W I T N E S S E T H:
WHEREAS, for the purpose of enabling the Obligor (as hereinafter
defined) to obtain credit or other accommodations from Creditor, Guarantors have
agreed to guarantee jointly, severally and unconditionally to Creditor the
prompt payment when due of the Subordinated Promissory Note (as hereinafter
defined);
NOW, THEREFORE, in consideration of the credit and financial
accommodations extended or to be extended to the Obligor, by and for other good,
fair and valuable considerations and reasonably equivalent value, the receipt
and sufficiency of which are hereby acknowledged, the Guarantors hereby agree as
follows:
ARTICLE I--NATURE AND SCOPE OF GUARANTY
Section 1.01. Guaranty of Obligation. Guarantors hereby irrevocably,
jointly and severally, and unconditionally guarantee to Creditor and Creditor's
respective successors and assigns, when due (and howsoever such due date or
maturity shall arise), the due and punctual payment in United States Dollars of
the Guaranteed Obligations (as that term is hereinafter defined). Guarantors
hereby irrevocably and unconditionally covenant and agree that each is jointly
and severally liable for the Guaranteed Obligations as primary obligor.
Guarantors hereby acknowledge and agree that the financial accommodations to be
made to Obligor pursuant to the Subordinated Promissory Note will materially
benefit the Obligor and the Guarantors, and in recognition of this fact,
Guarantors desire to guarantee the payment of any and all indebtedness,
obligations and liabilities to Creditor and its successors and assigns arising
under or in connection with the Subordinated Promissory Note.

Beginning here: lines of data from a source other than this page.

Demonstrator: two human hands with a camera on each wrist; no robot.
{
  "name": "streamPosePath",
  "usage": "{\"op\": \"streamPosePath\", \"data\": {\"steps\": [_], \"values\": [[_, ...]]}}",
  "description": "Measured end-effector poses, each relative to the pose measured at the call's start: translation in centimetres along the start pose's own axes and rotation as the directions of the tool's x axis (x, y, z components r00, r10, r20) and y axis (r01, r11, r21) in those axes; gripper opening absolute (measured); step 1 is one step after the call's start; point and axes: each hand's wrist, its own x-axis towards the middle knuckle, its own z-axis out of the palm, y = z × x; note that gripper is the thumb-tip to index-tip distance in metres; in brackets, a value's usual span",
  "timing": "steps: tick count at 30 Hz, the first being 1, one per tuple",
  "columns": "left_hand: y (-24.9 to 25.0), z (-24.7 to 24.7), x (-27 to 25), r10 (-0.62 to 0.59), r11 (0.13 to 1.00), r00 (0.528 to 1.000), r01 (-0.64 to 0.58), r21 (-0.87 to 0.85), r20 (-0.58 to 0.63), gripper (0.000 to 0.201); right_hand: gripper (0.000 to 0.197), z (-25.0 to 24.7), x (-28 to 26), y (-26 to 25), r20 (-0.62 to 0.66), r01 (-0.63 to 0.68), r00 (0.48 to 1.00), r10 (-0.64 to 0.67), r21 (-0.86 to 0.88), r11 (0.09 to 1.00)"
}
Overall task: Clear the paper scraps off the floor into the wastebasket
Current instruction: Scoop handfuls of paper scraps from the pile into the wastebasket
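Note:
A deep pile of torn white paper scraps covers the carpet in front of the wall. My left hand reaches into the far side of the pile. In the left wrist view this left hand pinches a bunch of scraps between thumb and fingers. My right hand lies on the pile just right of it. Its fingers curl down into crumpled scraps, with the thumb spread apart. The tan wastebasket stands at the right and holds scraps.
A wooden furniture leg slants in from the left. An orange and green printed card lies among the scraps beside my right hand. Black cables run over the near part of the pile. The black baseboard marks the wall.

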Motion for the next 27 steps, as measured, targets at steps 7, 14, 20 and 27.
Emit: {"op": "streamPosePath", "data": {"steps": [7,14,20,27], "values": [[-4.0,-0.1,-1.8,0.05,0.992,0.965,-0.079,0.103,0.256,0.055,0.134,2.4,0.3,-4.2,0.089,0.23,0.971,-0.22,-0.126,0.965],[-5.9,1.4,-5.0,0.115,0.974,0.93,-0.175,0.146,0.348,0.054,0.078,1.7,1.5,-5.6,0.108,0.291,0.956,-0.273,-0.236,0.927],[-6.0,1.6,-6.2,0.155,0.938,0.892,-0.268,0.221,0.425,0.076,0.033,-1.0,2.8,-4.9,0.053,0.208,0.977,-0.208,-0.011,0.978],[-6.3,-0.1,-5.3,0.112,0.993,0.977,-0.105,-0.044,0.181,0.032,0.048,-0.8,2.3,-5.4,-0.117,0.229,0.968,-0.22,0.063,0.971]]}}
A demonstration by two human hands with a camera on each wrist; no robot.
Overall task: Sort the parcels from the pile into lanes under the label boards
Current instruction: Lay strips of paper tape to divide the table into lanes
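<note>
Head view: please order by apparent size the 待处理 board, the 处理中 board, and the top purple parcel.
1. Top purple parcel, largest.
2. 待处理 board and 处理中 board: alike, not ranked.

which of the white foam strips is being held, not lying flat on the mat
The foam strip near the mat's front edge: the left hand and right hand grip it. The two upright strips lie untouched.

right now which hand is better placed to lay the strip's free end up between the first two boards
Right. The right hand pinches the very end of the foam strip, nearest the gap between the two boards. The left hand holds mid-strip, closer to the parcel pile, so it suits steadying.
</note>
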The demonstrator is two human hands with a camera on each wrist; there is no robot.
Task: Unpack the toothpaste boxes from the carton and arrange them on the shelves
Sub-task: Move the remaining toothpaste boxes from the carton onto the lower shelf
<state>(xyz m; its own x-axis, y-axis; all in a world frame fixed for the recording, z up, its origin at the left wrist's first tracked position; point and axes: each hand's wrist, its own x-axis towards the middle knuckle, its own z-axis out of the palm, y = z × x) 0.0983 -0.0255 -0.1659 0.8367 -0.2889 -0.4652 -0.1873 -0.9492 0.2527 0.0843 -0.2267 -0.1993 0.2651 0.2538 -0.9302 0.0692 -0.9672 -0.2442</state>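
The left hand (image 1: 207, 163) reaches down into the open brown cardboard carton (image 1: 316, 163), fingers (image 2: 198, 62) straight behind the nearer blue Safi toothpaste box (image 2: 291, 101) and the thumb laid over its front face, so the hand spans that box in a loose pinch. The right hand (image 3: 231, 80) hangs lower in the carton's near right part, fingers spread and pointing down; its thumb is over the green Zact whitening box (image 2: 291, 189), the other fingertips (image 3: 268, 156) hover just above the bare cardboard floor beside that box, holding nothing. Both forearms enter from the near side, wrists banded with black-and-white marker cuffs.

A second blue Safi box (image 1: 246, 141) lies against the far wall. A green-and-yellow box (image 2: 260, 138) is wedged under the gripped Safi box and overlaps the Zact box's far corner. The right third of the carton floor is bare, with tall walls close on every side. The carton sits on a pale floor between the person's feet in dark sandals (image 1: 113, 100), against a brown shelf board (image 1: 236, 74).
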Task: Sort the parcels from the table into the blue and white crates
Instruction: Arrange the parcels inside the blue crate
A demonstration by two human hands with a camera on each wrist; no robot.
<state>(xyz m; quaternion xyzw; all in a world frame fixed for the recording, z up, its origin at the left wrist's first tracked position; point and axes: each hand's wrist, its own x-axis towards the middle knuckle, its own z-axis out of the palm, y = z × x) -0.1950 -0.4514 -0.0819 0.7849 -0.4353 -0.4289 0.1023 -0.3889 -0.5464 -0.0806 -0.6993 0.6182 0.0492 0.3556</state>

Section 1.02. Definitions.
(a) As used herein, the following capitalized terms shall have the
following meanings:
"Creditor" shall have the meaning first set forth therefor hereinabove.
"Debtor Laws" means any federal or state bankruptcy, insolvency,
reorganization, moratorium, fraudulent transfer, fraudulent conveyance,
preferential transfer or similar law or judicial decision, relating to or
affecting the enforcement of creditors' rights generally.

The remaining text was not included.